Objetos coleccionables
Sigo con pasión y envidia las compras de bienes inmuebles que Amancio Ortega lleva a cabo de forma compulsiva desde hace algunos años. He padecido, entre otras, la compulsión de fumar y recuerdo perfectamente la fuerza de aquel apremio subterráneo que me obligaba a encender un cigarrillo con la colilla del anterior desde que me levantaba hasta que me acostaba, aunque también cuando soñaba, pues me veía en ellos, en los sueños, echando humo sin parar, como las chimeneas de los altos hornos, que emiten gases las 24 horas del día los 365 días al año. No había razonamiento económico ni de salud ni parches de nicotina ni chicles medicinales ni terapias ortodoxas o alternativas capaces de hacerme desistir del vicio, porque al desistir, pensaba, moriría. De hecho, agonizaba cuando extraviaba el mechero, por ejemplo, de manera que llegué a encender los cigarrillos en la terraza de mi piso, concentrando los rayos del sol sobre su punta con una lupa adquirida para otro menester.

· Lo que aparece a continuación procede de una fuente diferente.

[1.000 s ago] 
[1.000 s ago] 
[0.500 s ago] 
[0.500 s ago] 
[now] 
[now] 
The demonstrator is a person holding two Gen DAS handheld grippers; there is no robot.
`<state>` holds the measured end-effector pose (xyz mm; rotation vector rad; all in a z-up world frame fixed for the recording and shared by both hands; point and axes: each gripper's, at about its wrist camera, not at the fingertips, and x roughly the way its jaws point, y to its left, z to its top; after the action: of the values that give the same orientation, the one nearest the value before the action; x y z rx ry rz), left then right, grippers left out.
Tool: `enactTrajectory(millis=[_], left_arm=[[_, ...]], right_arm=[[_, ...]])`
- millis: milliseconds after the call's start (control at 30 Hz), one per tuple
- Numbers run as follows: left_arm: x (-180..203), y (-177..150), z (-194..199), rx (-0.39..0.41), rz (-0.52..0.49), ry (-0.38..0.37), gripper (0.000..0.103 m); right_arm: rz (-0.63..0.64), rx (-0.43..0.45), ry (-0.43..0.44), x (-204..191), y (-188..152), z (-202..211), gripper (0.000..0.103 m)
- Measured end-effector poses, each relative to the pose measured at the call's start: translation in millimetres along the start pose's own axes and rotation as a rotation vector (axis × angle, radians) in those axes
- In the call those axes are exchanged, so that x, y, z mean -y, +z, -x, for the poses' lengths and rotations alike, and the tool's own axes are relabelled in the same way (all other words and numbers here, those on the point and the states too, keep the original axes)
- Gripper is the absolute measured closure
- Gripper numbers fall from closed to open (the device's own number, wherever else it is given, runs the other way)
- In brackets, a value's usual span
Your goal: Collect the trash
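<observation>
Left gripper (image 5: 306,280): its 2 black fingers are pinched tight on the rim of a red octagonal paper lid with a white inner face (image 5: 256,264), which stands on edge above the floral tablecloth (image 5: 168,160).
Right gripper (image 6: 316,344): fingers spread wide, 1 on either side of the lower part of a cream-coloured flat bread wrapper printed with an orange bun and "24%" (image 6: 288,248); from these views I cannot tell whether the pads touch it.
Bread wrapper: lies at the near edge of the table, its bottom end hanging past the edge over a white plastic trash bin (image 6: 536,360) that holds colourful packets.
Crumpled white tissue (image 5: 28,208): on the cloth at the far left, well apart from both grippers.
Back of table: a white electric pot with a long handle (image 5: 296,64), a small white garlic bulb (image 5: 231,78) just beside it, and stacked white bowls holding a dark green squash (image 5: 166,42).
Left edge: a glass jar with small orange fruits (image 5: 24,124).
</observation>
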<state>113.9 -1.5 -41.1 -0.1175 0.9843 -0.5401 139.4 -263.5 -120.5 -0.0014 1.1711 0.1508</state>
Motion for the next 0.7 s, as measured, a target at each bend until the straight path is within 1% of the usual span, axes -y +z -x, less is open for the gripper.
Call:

¿Era agradable aquel comportamiento? Para nada. Pero resultaba liberador porque mientras yo tuviera un cigarrillo encendido entre los dedos, el mundo no se apagaría. Algo semejante le debe de ocurrir a Ortega con la compra de rascacielos. Tal vez piense que, si pasa más de seis meses sin adquirir uno, todo su imperio comience a retroceder. El mundo está lleno de objetos coleccionables, pero me parece que nos eligen ellos a nosotros más que nosotros a ellos. Los rascacielos erectos (valga la redundancia) han elegido a Amancio Ortega. El último, situado en Nueva York, es el que se aprecia en la fotografía.